ABOUT THIS TASK:
Beginning with the first line below, please repeat the material exactly, ending with the line that includes "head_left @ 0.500".

DATA PROVIDED:
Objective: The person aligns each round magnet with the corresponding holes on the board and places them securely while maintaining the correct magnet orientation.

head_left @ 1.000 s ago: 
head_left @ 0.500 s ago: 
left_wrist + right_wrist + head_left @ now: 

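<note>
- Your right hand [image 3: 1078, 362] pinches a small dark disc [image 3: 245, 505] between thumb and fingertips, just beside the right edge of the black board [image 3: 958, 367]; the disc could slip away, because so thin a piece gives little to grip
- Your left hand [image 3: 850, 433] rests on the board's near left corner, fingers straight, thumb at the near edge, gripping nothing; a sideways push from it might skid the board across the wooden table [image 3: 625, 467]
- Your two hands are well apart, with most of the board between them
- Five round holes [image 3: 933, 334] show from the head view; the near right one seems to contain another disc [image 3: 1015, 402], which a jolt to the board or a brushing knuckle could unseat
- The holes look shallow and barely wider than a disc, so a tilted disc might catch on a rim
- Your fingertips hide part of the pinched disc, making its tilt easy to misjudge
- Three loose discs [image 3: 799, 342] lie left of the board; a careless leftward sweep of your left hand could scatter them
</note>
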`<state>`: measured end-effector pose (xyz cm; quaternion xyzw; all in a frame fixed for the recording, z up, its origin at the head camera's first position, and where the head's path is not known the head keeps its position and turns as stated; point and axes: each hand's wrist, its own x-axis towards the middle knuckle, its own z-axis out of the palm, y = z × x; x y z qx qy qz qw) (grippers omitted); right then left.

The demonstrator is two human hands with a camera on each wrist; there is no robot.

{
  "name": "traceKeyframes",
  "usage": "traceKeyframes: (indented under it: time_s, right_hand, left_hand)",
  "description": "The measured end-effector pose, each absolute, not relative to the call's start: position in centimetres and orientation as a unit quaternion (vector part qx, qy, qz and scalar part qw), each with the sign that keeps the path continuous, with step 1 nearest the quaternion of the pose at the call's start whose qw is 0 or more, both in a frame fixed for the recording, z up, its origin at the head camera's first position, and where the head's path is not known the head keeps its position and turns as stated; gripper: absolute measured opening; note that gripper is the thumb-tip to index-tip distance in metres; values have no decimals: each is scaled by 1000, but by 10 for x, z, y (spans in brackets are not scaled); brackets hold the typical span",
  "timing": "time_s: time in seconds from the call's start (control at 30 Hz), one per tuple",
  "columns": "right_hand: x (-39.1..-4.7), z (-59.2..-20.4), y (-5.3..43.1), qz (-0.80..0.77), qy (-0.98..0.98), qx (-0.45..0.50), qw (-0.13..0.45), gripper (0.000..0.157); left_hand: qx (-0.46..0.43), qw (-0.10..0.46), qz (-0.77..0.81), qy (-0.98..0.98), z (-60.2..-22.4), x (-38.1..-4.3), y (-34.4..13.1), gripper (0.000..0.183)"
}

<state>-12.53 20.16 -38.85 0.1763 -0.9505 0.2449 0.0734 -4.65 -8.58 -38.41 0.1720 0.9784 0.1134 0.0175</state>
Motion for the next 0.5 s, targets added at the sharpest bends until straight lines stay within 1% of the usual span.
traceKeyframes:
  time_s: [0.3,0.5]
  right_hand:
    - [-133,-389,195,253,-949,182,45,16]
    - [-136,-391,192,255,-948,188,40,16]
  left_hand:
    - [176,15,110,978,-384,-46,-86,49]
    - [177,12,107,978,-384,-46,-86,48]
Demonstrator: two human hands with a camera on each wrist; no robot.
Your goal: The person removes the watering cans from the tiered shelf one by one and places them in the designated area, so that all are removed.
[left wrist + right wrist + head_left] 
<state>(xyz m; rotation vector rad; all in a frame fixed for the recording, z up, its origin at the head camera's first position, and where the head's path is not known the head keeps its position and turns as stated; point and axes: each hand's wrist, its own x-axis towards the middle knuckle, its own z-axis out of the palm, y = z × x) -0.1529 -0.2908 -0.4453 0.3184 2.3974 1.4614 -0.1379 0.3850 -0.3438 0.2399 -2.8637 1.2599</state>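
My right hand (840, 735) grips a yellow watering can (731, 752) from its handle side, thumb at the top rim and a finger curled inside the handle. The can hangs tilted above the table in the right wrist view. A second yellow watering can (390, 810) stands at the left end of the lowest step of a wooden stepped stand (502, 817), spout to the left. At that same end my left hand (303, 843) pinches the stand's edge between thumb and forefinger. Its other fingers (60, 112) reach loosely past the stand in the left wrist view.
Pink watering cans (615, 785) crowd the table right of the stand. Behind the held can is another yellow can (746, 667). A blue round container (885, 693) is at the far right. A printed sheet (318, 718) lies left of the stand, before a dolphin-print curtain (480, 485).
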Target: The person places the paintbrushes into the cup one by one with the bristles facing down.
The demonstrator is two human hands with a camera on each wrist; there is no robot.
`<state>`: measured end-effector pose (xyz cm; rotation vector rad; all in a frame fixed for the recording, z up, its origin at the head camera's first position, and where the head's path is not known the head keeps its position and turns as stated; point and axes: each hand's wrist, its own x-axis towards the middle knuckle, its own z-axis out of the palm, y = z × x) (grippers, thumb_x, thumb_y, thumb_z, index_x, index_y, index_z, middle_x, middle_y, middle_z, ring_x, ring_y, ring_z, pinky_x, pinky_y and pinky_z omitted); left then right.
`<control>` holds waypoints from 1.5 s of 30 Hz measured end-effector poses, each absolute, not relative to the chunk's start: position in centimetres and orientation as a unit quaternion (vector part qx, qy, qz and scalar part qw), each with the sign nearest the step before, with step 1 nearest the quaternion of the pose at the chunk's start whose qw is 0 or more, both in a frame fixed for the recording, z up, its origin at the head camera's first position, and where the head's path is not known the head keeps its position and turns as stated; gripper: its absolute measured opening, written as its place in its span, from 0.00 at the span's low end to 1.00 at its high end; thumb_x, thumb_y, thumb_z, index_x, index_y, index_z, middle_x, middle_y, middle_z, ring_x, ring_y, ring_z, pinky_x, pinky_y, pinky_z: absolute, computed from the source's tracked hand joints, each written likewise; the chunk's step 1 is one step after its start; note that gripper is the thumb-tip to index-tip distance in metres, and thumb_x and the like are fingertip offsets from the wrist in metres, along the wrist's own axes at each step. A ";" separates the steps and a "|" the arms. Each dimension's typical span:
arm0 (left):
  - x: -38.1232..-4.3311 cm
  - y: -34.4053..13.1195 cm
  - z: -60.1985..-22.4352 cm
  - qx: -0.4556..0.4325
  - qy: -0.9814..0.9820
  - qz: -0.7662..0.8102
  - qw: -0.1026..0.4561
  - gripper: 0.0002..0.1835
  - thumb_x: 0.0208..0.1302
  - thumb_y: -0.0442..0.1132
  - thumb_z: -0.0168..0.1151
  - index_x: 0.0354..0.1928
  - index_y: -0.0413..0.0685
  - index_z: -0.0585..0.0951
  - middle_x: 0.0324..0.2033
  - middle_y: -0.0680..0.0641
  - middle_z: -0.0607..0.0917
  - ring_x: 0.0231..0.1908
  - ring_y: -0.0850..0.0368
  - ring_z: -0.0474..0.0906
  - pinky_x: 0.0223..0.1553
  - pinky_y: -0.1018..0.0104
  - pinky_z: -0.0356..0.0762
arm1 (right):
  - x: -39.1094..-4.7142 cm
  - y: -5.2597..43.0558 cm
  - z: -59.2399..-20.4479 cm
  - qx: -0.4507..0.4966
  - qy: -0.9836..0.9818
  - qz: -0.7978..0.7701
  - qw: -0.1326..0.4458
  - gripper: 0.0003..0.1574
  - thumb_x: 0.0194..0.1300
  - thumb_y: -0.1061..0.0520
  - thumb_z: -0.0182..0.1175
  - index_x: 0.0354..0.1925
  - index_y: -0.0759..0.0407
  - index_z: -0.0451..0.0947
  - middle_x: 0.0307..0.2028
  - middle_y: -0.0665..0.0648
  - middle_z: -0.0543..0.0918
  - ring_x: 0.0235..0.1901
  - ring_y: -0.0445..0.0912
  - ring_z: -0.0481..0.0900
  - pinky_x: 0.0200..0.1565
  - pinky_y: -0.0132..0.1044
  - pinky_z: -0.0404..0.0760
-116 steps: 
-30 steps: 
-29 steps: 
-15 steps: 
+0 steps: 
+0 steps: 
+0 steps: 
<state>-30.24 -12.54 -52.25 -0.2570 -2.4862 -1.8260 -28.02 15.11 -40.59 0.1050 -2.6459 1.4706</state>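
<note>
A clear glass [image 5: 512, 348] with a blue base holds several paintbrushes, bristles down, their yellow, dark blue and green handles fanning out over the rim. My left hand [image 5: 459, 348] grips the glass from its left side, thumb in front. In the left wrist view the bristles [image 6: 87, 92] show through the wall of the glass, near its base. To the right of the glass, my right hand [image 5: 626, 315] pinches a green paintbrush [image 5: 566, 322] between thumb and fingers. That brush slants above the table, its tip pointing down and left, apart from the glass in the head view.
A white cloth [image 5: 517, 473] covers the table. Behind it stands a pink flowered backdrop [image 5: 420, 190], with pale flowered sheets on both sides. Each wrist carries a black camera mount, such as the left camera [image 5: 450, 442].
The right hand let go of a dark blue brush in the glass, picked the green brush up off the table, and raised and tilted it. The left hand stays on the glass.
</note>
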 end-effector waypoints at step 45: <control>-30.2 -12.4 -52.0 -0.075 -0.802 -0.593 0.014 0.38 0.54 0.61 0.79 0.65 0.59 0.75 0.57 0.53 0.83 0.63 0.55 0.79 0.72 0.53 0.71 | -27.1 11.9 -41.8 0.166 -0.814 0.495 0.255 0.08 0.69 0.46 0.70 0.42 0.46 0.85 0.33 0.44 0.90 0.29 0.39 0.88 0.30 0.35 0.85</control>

OUTPUT BELOW:
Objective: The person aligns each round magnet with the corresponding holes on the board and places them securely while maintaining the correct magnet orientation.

head_left @ 1.000 s ago: 
head_left @ 0.500 s ago: 

Work on the exercise is now finished.